Sir John was a British entrepreneur in the construction industry who lived from 1879 from 1978. He was from small beginnings in Carlisle and turned the family firm into an international building and civil engineering firm.
According to the John Laing Charitable Trust, he was ahead of his time with many innovations and was among the first to give holidays with pay, a company pension, bonus payments and results payments in the construction industry.
Whenever his firm was in trouble, he visited Barrow to pray and felt 'forever indebted' to Furness. Councillors remained unconvinced that the abbey was an appropriate site for the statue of the entrepreneur and turned it down.
The planning committee's vice chairman Cllr Colin Thomson and member Cllr Bill McEwan felt approving the application would 'set a precedent' for others wishing to put statues at the historic religious site.
Cllr Thomson previously told The Mail: "He wasn't born here, he was born in Carlisle. He's done nothing here to help the town."
Bob Pointing, who owns Abbey Vale Lodge by the abbey, was also critical of the design which was sculpted by Jim Butler, who had now died.

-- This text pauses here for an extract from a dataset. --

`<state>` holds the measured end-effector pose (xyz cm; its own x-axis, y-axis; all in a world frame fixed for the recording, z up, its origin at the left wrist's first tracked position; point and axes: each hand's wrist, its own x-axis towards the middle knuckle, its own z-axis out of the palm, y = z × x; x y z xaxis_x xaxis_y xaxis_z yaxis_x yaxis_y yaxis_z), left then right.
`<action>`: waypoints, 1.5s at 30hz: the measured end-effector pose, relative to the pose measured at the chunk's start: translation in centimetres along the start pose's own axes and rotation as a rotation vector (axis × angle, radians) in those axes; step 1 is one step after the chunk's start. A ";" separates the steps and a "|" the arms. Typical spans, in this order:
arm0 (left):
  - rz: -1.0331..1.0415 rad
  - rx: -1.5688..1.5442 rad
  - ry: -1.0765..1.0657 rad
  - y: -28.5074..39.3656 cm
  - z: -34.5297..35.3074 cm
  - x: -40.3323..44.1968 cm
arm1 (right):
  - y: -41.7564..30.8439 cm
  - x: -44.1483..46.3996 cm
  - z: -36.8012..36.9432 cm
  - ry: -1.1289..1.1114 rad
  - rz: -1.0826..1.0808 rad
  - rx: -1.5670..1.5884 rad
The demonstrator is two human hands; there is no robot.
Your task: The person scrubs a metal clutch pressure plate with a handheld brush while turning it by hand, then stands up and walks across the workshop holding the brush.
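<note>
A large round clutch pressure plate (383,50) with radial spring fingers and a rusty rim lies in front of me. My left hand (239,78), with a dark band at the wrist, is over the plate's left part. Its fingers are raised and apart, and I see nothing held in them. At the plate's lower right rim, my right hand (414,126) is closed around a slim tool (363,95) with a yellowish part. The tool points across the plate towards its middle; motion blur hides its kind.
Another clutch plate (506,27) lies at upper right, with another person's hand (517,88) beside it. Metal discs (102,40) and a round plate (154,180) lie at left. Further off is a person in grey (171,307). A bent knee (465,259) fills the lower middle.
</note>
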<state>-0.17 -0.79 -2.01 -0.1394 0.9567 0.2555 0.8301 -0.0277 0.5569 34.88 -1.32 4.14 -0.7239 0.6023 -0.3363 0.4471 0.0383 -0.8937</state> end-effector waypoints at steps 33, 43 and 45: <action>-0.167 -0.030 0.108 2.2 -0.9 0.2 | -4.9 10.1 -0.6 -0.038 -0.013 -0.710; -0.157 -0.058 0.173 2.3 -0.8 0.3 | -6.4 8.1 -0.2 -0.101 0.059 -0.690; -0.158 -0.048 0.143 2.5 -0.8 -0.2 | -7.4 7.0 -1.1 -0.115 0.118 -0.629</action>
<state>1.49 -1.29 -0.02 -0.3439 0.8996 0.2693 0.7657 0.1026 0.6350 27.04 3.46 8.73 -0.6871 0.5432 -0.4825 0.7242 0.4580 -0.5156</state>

Mr Pointing said: "It's not good enough for Barrow and it's not good enough for Furness Abbey."
At a previous planning committee meeting, applicant David Laing, the grandson of Sir John, said: "He may not have been a resident of Barrow, but he was very much a man of the area, and he did work here, his men worked here and he brought work into the area."
He also insisted to councillors that, without Barrow, Coventry's iconic cathedral, which his grandfather's firm built, would not have existed.
The main concern of the planning committee was cited as the statue's effect on the character and appearance of the site.
This is not considered to be the case now however.
The bronze, life-sized sculpture of Sir John will sit on a new bench with a semi-circular stone wall in front of dense vegetation in front of the railway embankment.
In this position, the monument is deemed as not "unduly intrusive" as it would be behind the stone wall and vegetation. There is no viewpoint from which the statue and the abbey can be viewed to together.